Look below for the line holding "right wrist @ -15" and the line holding "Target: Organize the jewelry". Transcribe exactly those lines and all lines between them, nothing more.

______

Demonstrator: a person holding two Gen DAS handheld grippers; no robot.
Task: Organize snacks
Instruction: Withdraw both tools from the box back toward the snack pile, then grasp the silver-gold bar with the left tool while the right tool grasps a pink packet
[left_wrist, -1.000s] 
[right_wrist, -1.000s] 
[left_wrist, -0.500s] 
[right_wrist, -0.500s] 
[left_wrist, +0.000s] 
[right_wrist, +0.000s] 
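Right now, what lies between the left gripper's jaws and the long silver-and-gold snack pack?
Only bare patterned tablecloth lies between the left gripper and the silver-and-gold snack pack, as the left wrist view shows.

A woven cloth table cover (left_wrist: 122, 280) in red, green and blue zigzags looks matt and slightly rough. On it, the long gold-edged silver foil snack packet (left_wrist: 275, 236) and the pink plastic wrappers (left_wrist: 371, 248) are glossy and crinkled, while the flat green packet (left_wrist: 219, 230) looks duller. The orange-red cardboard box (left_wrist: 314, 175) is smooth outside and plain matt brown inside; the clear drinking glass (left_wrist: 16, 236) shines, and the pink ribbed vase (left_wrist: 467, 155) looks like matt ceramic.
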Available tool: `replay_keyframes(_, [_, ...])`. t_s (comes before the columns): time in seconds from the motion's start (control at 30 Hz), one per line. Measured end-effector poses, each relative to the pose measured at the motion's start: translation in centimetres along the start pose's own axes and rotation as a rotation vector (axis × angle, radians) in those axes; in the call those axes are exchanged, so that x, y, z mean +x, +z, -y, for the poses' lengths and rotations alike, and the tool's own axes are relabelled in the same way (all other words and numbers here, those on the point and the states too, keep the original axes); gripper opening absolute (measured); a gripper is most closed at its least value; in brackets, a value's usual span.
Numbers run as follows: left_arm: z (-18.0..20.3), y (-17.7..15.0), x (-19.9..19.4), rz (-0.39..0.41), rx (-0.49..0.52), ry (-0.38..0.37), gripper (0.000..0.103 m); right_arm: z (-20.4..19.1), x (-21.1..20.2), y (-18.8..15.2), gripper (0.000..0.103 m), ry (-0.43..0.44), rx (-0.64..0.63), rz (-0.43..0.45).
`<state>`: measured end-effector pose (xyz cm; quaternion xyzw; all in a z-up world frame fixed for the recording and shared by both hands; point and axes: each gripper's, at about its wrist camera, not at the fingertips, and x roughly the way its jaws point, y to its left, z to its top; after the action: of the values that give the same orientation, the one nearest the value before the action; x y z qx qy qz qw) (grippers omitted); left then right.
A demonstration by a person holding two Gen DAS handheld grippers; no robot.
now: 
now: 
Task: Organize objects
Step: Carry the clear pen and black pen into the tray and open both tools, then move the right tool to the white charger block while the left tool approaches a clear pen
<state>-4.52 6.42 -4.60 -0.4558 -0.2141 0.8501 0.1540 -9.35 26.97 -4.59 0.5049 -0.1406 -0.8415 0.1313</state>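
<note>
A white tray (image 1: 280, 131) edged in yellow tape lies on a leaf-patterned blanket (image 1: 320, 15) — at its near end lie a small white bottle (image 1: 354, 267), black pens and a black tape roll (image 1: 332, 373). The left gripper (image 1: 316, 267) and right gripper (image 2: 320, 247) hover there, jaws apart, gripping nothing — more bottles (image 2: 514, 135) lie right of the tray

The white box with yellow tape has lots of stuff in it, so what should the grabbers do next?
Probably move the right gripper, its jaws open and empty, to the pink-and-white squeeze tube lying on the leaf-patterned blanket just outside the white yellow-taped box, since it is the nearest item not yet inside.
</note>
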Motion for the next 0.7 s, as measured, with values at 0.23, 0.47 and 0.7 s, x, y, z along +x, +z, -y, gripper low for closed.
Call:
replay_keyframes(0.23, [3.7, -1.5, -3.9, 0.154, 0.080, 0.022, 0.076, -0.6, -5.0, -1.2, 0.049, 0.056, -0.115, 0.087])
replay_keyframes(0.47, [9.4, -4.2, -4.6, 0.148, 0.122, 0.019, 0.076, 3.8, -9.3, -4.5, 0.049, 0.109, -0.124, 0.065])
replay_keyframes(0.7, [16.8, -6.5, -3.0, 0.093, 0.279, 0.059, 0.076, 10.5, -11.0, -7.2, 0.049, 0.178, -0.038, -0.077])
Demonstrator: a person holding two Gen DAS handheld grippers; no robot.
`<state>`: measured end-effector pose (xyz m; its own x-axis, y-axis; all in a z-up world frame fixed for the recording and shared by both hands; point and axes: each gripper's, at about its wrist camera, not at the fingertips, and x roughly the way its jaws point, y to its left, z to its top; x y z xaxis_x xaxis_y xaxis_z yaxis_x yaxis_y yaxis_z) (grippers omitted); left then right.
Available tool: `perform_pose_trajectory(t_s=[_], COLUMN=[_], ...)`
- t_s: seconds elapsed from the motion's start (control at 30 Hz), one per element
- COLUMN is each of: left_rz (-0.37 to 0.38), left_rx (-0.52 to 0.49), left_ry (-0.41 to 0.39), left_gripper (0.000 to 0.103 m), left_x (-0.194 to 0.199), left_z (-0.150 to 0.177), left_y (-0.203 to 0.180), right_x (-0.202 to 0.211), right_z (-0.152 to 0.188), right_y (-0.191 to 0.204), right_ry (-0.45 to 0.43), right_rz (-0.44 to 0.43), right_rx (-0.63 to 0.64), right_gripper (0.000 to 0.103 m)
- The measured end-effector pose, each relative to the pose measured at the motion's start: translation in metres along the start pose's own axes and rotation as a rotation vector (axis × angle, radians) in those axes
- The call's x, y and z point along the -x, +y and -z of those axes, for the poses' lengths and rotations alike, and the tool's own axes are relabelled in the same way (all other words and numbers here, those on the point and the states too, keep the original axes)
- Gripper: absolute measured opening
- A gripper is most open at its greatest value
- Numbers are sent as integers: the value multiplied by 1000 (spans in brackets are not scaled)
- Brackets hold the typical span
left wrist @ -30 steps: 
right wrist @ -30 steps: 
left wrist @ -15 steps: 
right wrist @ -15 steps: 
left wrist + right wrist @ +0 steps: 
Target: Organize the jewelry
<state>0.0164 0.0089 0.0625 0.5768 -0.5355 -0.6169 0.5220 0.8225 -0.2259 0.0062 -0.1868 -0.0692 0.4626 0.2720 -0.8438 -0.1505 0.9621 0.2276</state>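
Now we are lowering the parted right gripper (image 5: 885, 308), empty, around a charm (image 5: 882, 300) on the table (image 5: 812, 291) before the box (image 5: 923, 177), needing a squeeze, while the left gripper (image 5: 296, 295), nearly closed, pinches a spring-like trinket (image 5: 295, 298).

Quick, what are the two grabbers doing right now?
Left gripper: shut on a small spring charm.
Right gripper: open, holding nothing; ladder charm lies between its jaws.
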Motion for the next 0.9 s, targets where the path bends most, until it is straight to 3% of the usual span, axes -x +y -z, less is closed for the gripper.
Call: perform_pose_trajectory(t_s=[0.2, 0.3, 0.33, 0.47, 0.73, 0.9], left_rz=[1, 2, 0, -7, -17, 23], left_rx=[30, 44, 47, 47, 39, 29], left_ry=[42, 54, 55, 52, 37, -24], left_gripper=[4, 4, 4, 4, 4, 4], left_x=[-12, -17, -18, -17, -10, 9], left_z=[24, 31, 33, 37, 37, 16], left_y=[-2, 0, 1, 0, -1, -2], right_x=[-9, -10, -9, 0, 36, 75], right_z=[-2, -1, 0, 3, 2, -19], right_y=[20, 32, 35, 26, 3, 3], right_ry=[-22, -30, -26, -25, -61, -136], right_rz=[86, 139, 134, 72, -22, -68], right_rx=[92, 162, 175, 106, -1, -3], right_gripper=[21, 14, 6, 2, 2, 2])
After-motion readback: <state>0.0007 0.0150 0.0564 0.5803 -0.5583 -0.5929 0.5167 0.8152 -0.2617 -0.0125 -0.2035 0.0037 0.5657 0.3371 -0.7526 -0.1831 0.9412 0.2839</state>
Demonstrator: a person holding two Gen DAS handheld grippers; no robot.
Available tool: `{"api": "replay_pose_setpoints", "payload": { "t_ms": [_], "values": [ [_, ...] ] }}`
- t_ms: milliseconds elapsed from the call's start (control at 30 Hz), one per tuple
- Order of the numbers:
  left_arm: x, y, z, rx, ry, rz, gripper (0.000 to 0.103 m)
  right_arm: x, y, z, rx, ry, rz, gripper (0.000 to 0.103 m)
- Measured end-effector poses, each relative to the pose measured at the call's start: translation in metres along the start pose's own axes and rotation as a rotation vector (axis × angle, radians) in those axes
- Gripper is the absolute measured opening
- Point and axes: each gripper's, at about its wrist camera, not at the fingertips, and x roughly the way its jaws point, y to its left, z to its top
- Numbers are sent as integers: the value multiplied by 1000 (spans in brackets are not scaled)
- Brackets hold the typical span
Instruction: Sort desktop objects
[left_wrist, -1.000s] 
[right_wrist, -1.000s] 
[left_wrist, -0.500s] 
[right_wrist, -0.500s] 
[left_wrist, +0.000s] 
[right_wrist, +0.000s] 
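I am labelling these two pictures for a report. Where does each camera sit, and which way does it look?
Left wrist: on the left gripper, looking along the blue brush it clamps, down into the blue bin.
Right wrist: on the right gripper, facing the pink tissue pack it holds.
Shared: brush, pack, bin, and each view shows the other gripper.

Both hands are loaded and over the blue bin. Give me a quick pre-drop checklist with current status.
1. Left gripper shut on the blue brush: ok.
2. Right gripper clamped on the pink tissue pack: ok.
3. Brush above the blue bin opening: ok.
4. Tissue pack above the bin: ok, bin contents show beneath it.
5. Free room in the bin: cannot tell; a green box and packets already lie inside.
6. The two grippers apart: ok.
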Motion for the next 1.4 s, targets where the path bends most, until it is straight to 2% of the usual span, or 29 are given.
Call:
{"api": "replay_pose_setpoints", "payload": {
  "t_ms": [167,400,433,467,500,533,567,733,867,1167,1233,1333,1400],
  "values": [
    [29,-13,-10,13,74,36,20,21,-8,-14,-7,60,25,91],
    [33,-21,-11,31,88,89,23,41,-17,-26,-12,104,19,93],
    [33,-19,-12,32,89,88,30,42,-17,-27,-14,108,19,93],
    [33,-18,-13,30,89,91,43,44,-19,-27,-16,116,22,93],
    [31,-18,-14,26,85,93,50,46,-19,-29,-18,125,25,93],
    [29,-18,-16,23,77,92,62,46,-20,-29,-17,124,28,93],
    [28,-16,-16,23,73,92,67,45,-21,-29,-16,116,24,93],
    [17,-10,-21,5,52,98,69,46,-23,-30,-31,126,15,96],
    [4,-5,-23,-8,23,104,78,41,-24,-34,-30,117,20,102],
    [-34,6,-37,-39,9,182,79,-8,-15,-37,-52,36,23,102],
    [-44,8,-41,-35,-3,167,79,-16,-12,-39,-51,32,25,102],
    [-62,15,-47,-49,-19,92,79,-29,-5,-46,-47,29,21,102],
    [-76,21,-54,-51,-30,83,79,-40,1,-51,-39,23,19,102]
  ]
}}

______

--- REPLY TO THE EXERCISE ---
right wrist @ -15 steps: 
left wrist + right wrist @ +0 steps: 
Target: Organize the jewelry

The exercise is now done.